Wednesday, July 21, 2010

[Update] openSUSE: new wiki, and now ...


Some updates about the new openSUSE wiki issues:
  • The User:* pages are now finally protected (see bnc#409520 for history).
  • Looks as if the Special:Import is now finally working also for normal users.
That are good news, but there are some other issues with the wikki: 
  • As already pointed out by some other (e.g. in the 5th comment on this post): older external links to wikipages don't work anymore and there is no hint on the 'empty' page that there is a new wiki with a new structure and where you can find the old wiki. That's really annoying! But there is a info one some pages in the old wiki where to find the new pages (as e.g. here), we need something like that in the new wiki with info where the page was moved. At least as long as this page is empty.
  • Also the 'google index' is destroyed. If you e.g. search at google.com for 'opensuse nvidia' you find this result on the second place, but the page doesn't exist. Sorry, but it was really a stupid idea to do this change and breaking the google index (and external links) with it.
  • I know the intention was to cleanup the old wiki and give it a new structure, but the way it was done makes it really hard for the users.

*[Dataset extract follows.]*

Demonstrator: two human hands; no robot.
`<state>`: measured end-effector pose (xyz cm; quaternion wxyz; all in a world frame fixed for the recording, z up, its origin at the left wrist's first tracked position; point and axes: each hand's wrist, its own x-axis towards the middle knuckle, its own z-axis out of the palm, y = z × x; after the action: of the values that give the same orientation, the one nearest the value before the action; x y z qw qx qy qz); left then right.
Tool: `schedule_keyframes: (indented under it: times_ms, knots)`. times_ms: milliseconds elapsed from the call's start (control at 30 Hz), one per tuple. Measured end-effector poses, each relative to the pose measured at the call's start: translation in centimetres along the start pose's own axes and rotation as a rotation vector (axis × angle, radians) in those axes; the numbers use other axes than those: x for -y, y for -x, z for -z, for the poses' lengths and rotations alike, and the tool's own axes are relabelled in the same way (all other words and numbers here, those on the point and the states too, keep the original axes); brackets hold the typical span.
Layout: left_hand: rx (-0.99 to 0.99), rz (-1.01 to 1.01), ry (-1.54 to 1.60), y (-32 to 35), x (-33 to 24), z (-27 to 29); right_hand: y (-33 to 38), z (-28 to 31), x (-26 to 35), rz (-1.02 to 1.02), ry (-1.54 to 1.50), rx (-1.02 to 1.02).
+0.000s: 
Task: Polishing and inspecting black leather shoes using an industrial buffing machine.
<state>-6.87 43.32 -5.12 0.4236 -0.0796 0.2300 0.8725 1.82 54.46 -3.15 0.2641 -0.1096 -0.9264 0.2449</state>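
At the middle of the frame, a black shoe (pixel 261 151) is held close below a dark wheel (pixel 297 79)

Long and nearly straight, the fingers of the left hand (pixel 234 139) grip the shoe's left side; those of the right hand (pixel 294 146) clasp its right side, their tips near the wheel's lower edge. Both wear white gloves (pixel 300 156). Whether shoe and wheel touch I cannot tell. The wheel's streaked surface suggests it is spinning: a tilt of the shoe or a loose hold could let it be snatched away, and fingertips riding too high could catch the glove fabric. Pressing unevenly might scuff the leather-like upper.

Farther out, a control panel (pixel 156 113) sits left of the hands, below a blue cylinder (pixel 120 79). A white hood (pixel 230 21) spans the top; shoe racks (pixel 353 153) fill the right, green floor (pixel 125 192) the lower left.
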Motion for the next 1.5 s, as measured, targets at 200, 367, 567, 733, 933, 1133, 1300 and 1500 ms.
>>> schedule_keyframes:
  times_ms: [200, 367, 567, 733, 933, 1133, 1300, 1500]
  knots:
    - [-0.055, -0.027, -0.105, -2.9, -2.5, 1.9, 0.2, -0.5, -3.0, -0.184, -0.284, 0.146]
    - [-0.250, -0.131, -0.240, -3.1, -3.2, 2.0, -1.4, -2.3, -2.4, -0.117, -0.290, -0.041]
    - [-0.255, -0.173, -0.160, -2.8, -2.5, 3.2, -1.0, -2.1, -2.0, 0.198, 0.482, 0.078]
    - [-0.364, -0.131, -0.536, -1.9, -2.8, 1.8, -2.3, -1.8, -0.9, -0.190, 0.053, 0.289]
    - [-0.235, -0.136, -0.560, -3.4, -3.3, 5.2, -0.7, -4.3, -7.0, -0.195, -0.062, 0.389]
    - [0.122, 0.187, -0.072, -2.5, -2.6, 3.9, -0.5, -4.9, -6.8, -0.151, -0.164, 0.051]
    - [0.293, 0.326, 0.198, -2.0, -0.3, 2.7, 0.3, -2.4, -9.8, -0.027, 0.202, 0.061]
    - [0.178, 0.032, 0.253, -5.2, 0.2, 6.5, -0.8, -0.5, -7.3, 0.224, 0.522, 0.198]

If a user look for the replacement of the old Nvidia page in the new wiki, there is no result with the default search, since it was moved to SDB:NVIDIA. You have to enable the search for the SDB namespace manually. IMO this should be activated by default.
  • Not sure about the plans for the new structure of the wiki atm, have to search for some information about it. But there are some pages missing which are used in the URL-field of old and new (openSUSE 11.3/Factory) rpms. One example is the patterns page (e.g. from the patterns-openSUSE* rpms) and I assume there are others.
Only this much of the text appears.